- WORK INSTRUCTIONS:
Within the data that follows, tally every line containing "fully". Provide only the tally.
(SUPPLIED MATERIAL)
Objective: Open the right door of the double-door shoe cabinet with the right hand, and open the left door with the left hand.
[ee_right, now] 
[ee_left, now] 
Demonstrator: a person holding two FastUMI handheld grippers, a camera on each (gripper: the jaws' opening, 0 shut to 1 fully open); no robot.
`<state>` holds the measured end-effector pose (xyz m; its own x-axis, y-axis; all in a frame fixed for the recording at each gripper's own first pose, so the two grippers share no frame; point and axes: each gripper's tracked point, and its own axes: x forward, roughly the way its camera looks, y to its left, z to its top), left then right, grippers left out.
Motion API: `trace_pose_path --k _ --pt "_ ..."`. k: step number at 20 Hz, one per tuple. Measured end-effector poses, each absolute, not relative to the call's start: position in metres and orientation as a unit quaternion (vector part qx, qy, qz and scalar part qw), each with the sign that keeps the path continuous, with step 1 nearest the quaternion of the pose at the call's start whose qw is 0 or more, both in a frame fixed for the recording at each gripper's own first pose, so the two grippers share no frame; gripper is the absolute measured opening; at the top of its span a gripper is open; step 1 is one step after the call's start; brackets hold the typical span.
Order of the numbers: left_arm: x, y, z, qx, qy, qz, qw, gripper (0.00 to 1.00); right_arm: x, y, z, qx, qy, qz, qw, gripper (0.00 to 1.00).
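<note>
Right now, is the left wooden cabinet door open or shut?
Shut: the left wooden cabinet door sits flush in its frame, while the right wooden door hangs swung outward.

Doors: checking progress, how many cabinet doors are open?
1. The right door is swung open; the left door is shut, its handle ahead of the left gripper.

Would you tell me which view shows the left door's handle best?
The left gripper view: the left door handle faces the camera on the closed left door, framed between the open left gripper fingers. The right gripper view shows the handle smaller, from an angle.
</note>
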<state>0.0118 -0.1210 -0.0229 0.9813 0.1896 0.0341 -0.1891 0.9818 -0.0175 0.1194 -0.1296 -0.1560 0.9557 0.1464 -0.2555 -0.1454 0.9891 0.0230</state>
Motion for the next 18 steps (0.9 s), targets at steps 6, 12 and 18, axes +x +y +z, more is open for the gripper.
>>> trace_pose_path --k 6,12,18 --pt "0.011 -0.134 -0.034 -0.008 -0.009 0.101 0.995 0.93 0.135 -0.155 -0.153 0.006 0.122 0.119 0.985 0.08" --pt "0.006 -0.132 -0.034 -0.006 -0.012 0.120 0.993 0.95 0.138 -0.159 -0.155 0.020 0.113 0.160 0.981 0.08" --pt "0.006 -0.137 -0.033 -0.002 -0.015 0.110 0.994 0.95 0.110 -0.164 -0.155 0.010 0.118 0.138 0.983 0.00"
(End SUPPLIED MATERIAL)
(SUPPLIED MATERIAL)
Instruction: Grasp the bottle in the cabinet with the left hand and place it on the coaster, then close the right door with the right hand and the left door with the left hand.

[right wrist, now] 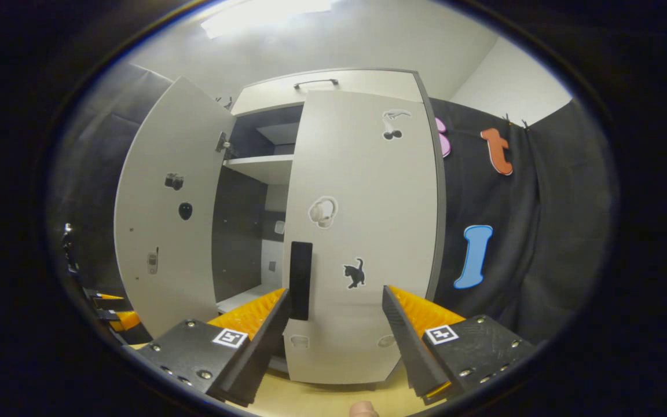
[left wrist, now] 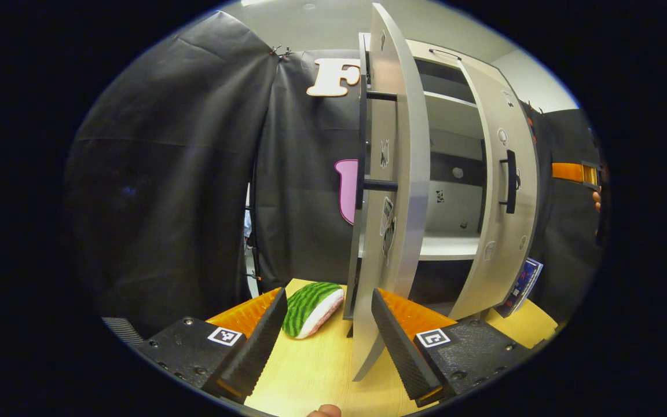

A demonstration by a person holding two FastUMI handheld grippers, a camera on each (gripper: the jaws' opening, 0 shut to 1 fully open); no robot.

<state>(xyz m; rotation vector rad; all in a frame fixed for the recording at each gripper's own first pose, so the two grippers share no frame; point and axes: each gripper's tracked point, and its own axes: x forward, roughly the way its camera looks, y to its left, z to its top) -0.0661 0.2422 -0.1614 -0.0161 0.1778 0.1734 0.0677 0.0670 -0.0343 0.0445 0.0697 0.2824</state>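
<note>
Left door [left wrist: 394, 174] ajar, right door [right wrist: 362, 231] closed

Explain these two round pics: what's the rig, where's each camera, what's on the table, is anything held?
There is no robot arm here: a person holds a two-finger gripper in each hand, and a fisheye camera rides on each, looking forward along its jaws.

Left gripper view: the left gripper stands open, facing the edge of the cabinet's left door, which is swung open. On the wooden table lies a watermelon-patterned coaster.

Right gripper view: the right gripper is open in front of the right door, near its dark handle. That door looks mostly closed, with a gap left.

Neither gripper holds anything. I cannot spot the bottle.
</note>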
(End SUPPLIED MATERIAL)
- YOUR SOLUTION:
2